El sabio sabe que es a través del contacto con Krishna, la Suprema Personalidad de Dios, que adquiere conocimiento perfecto, se vuelve consciente del Señor, enriquece su intelecto y alcanza la pureza del ser.
En verdad, podemos aprenderlo todo de Dios al aprender el verdadero conocimiento que Él mismo enseña. Nuestro conocimiento entonces será perfecto.
El Señor dijo: Escucha cómo, practicando yoga [la práctica de la unión y comunión con Dios], con tu conciencia y mente fijas en Mí, te será posible conocerme plenamente, sin la menor duda.
El amor puro por Krishna ha existido desde la eternidad y se encuentra en los corazones de todos los seres, y en ningún otro lugar.
Y cuando el corazón se purifica cantando «Hare Krishna» y escuchando las glorias del Señor Krishna, el ser despierta naturalmente.
Dado que la conciencia de Krishna es inherente a cada uno de nosotros, debemos escuchar sobre Él. Simplemente practicando el canto y escuchando asuntos relacionados con Krishna, nuestros corazones se purifican directamente y nuestra conciencia original, la conciencia de Krishna, despierta inmediatamente en nosotros.
La conciencia de Krishna no puede imponerse artificialmente, pues ya existe en nuestros respectivos corazones, y tan pronto como tarareamos el canto de los santos nombres de Krishna «Hare Krishna», nuestros corazones se purifican de todas las impurezas materiales.
En cuanto nos volvemos conscientes de Krishna, instantáneamente nos damos cuenta de nuestra verdadera identidad espiritual. Luego, mediante la práctica del servicio devocional al Señor, desarrollamos el conocimiento de Dios.
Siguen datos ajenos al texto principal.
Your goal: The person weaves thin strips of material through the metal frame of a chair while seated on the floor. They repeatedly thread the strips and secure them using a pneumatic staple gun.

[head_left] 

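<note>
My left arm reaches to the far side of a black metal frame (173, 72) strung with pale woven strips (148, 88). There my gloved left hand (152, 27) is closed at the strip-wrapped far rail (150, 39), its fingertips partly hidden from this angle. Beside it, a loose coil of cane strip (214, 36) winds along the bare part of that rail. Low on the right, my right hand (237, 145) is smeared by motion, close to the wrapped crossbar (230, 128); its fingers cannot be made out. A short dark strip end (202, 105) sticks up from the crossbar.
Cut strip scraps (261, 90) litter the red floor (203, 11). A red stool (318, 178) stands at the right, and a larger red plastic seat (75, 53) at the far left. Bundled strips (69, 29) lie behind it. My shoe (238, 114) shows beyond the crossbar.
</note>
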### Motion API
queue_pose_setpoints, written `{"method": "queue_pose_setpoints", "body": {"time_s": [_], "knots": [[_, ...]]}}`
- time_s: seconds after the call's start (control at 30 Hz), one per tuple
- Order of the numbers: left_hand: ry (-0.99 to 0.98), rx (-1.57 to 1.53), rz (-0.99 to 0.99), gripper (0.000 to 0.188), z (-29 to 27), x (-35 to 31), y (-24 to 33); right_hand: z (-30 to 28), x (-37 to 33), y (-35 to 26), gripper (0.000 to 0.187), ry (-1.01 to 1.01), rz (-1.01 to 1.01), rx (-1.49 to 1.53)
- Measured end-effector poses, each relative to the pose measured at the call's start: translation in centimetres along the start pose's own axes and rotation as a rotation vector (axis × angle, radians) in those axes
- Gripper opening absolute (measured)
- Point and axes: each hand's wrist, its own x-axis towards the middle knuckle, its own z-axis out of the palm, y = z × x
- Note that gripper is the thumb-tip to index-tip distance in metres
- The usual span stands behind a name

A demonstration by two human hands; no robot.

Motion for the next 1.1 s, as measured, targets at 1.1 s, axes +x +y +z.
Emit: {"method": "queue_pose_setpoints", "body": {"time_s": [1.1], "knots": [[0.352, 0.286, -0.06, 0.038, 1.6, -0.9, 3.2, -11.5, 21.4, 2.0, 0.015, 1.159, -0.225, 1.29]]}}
Y cuando estamos firmemente establecidos en el servicio devocional, cuando hemos desarrollado plenamente nuestra conciencia espiritual, podemos percibir la presencia del Señor en cada acción que realizamos.
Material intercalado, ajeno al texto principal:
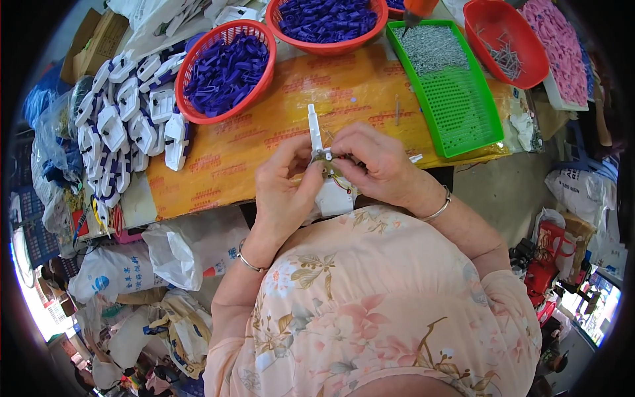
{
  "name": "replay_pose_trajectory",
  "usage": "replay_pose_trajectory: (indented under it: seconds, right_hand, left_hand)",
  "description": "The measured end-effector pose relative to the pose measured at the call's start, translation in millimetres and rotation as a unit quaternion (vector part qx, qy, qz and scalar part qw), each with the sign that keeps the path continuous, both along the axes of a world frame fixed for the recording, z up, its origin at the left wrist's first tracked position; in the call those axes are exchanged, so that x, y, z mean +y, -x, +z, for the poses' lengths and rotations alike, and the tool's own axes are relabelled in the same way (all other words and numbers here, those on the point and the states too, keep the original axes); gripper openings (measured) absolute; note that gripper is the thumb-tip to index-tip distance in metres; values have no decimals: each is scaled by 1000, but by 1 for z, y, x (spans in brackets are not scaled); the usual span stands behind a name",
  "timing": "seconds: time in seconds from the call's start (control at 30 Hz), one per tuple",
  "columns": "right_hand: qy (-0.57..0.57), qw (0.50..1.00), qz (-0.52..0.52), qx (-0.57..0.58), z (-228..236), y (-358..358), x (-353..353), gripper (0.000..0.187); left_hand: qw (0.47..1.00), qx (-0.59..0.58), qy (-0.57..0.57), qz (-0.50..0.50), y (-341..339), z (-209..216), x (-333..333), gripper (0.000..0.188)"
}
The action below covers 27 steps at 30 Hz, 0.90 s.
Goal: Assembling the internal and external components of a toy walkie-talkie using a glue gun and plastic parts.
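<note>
Close to my body, at the table's near edge, a white plastic housing [336,198] with a long narrow arm [314,126] points away from me. My left hand [286,182] is closed on it, thumb and fingers pinching around its middle. From the other side my right hand [383,165] is closed in a pinch at the same spot. Whatever tiny piece its fingertips hold is hidden. Thin reddish wires show on the housing just below the fingertips. A small white piece [415,159] lies beside my right hand.
Red baskets of purple plastic parts [228,76] stand at the back. Farther right are a green tray [463,112] of metal pins, an orange-handled tool [418,9] and a red bowl [512,49] of pins. White-and-purple assembled pieces [126,126] pile up left. One pin [397,109] lies on the yellow-covered table [218,175].
</note>
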State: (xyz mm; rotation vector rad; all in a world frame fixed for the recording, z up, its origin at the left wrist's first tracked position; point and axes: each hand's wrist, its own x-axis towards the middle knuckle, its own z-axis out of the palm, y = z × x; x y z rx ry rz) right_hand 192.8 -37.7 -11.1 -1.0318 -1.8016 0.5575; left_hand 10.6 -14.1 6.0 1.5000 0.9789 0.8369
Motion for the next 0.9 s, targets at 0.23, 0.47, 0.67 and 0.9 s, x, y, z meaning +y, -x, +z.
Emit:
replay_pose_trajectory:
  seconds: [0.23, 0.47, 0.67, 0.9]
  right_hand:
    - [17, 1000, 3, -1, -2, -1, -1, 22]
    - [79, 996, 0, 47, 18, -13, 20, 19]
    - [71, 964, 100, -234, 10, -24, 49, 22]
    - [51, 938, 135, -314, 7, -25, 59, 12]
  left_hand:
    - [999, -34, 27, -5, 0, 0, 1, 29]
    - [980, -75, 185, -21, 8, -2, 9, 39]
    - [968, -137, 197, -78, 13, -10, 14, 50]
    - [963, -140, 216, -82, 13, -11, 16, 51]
Esto se llama «liberación a través de la realización del Absoluto».
De hecho, el ser consciente de Krishna siempre actúa con pleno conocimiento de su relación con el Señor Supremo.
El Señor Krishna gobierna la naturaleza material, y todas las almas condicionadas están sujetas al yugo y la severidad de sus leyes.
Por lo tanto, sin conocer estas verdades fundamentales, no puede haber paz en este mundo, ni a nivel individual ni colectivo. La paz perfecta solo se alcanza mediante el desarrollo completo de la conciencia de Krishna.